Advanced PostgreSQL Design Patterns for Modern Applications

October 22, 2025 · 10 min read · Database

Explore powerful PostgreSQL features and design patterns including JSONB, full-text search, partitioning, and advanced indexing strategies.

Advanced PostgreSQL Design Patterns for Modern Applications

PostgreSQL is more powerful than most developers realize. Beyond basic CRUD operations, it offers features that can replace entire external services—search engines, document stores, and caching layers. Understanding these capabilities can simplify your architecture significantly.

This guide explores advanced PostgreSQL patterns I've used to build systems that scale. We'll cover JSONB for flexible schemas, native full-text search, table partitioning for large datasets, and indexing strategies that can make queries orders of magnitude faster.

Problem

As applications grow, data patterns evolve in predictable ways:

Schema flexibility — You need to store varying attributes without constant migrations
Search functionality — Users expect to search across text content
Performance degradation — Tables grow to millions of rows and queries slow down
Multi-tenant isolation — Different customers need data separation

Many teams address these by adding external services: Elasticsearch for search, MongoDB for flexible documents, Redis for caching. Each addition increases operational complexity, network latency, and failure modes.

Why This Matters

PostgreSQL can handle many of these use cases natively:

JSONB provides document-store flexibility with relational guarantees
Full-text search eliminates the need for Elasticsearch in many cases
Partitioning keeps large tables performant
Row-Level Security provides database-enforced multi-tenancy

Using native features means fewer services to operate, local data access (no network calls), and transactional consistency across all your data.

NOTE: PostgreSQL isn't always the right choice. For complex search with relevance tuning, you might still need Elasticsearch. For sub-millisecond caching, Redis excels. But know what Postgres can do before reaching for external services.

Solution

1. JSONB for Flexible Schemas

JSONB gives you document-store flexibility while maintaining SQL query capabilities and ACID guarantees.

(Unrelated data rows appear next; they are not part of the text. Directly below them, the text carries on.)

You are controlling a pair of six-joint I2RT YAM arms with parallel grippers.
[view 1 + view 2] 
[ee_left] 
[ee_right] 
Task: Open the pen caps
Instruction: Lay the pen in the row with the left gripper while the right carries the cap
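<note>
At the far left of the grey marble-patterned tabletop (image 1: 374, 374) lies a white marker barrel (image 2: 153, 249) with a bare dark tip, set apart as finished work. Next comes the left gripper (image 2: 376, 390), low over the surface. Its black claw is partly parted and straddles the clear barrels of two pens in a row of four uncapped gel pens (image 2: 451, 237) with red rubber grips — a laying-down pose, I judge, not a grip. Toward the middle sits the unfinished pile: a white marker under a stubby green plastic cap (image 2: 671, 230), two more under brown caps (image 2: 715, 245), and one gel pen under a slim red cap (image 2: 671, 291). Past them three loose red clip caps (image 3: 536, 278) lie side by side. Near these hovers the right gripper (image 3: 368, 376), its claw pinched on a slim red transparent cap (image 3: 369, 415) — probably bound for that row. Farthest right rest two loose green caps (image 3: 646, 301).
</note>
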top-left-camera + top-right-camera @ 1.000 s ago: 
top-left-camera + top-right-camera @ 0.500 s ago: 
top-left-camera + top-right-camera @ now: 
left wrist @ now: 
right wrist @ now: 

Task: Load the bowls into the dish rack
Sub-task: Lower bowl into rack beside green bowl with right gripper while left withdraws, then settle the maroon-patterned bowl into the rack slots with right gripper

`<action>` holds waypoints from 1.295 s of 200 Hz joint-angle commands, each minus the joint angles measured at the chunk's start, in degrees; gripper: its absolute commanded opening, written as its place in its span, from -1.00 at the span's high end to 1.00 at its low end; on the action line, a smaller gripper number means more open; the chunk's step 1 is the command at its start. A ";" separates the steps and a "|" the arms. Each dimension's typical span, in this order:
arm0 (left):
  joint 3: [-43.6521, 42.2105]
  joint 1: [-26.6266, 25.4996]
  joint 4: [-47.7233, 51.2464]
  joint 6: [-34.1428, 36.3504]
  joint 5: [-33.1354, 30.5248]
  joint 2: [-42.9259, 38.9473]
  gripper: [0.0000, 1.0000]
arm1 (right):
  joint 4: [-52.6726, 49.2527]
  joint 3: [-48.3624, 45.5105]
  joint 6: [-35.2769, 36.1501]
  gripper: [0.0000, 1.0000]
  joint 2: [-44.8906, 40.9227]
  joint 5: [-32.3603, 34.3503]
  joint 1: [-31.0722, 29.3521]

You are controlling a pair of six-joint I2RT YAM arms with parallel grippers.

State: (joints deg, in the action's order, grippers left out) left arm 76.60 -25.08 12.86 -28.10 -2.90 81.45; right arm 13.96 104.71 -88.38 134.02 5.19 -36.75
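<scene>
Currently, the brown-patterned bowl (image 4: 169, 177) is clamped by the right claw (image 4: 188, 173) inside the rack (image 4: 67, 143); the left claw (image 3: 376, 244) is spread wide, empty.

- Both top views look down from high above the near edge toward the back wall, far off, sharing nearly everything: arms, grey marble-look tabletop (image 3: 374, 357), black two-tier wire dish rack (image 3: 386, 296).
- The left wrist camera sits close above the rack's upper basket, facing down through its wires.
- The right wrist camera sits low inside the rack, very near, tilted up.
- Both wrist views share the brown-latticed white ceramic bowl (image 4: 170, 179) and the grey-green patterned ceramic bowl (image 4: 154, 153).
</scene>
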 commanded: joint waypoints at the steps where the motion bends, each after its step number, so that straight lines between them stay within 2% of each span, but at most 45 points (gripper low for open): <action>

-- Event sourcing table with flexible payload
CREATE TABLE events (
    id UUID PRIMARY KEY DEFAULT gen_random_uuid(),
    aggregate_id UUID NOT NULL,
    event_type VARCHAR(100) NOT NULL,
    payload JSONB NOT NULL,
    metadata JSONB DEFAULT '{}'::jsonb,
    created_at TIMESTAMPTZ DEFAULT NOW()
);

-- GIN index for fast JSON queries
CREATE INDEX idx_events_payload ON events USING GIN (payload);
CREATE INDEX idx_events_aggregate ON events (aggregate_id, created_at);

Query JSONB data with containment operators:

-- Find events where payload contains specific data
SELECT * FROM events
WHERE payload @> '{"user_id": "abc-123"}'
  AND event_type = 'order.created';

-- Extract and filter on nested fields
SELECT 
    id,
    payload->>'order_id' AS order_id,
    (payload->'items'->>'count')::int AS item_count
FROM events
WHERE payload->'items'->>'count' IS NOT NULL
  AND (payload->'items'->>'count')::int > 5;

TIP: Use jsonb_path_query for complex JSON querying with SQL/JSON path language (PostgreSQL 12+).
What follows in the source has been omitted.